▶ [What to work on]:
Output every line of the data exactly as it appears.
BEGIN Supplied data
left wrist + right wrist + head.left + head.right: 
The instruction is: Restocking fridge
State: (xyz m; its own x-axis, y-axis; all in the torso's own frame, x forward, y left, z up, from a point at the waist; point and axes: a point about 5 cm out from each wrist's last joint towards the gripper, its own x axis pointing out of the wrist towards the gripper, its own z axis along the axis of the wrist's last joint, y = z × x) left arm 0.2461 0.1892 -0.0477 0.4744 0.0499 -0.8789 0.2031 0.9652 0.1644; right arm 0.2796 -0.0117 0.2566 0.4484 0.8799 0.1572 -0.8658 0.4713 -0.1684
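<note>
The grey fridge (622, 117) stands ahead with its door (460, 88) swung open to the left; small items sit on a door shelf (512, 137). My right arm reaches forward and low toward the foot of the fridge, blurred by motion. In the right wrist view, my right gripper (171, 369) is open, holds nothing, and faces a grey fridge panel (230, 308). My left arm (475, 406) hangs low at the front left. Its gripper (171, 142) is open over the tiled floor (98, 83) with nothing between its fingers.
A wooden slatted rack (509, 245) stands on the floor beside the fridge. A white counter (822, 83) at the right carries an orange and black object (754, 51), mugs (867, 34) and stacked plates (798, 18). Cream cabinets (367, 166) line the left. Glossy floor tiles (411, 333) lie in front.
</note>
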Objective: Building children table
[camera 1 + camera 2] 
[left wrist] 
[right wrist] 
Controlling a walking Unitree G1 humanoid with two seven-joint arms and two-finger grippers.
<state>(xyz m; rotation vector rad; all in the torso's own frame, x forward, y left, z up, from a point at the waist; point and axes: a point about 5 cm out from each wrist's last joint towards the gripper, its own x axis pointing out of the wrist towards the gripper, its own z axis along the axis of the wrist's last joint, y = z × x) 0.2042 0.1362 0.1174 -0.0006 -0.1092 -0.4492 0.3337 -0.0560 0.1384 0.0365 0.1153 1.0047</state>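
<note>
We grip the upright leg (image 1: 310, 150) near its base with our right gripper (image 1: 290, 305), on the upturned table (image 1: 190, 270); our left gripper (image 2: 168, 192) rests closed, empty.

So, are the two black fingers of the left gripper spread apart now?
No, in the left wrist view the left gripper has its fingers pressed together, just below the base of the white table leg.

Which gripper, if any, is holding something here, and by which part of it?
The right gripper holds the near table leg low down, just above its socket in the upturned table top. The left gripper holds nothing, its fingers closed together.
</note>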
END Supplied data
▶ [Solution to the exercise]:
left wrist + right wrist + head.left + head.right: 
The instruction is: Restocking fridge
State: (xyz m; its own x-axis, y-axis; all in the torso's own frame, x forward, y left, z up, from a point at the waist; point and axes: a point about 5 cm out from each wrist's last joint towards the gripper, its own x axis pointing out of the wrist towards the gripper, its own z axis along the axis of the wrist's last joint, y = z × x) left arm 0.2461 0.1892 -0.0477 0.4744 0.0499 -0.8789 0.2031 0.9652 0.1644; right arm 0.2796 -0.0117 0.2566 0.4484 0.8799 0.1572 -0.8658 0.4713 -0.1684
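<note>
The grey fridge (622, 117) stands ahead with its door (460, 88) swung open to the left; small items sit on a door shelf (512, 137). My right arm reaches forward and low toward the foot of the fridge, blurred by motion. In the right wrist view, my right gripper (171, 369) is open, holds nothing, and faces a grey fridge panel (230, 308). My left arm (475, 406) hangs low at the front left. Its gripper (171, 142) is open over the tiled floor (98, 83) with nothing between its fingers.
A wooden slatted rack (509, 245) stands on the floor beside the fridge. A white counter (822, 83) at the right carries an orange and black object (754, 51), mugs (867, 34) and stacked plates (798, 18). Cream cabinets (367, 166) line the left. Glossy floor tiles (411, 333) lie in front.
</note>
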Objective: Building children table
[camera 1 + camera 2] 
[left wrist] 
[right wrist] 
Controlling a walking Unitree G1 humanoid with two seven-joint arms and two-finger grippers.
<state>(xyz m; rotation vector rad; all in the torso's own frame, x forward, y left, z up, from a point at the waist; point and axes: a point about 5 cm out from each wrist's last joint towards the gripper, its own x axis pointing out of the wrist towards the gripper, its own z axis along the axis of the wrist's last joint, y = z × x) 0.2042 0.1362 0.1174 -0.0006 -0.1092 -0.4492 0.3337 -0.0560 0.1384 0.0365 0.1153 1.0047</state>
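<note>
We grip the upright leg (image 1: 310, 150) near its base with our right gripper (image 1: 290, 305), on the upturned table (image 1: 190, 270); our left gripper (image 2: 168, 192) rests closed, empty.

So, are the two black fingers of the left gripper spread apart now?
No, in the left wrist view the left gripper has its fingers pressed together, just below the base of the white table leg.

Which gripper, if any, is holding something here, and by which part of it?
The right gripper holds the near table leg low down, just above its socket in the upturned table top. The left gripper holds nothing, its fingers closed together.
</note>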

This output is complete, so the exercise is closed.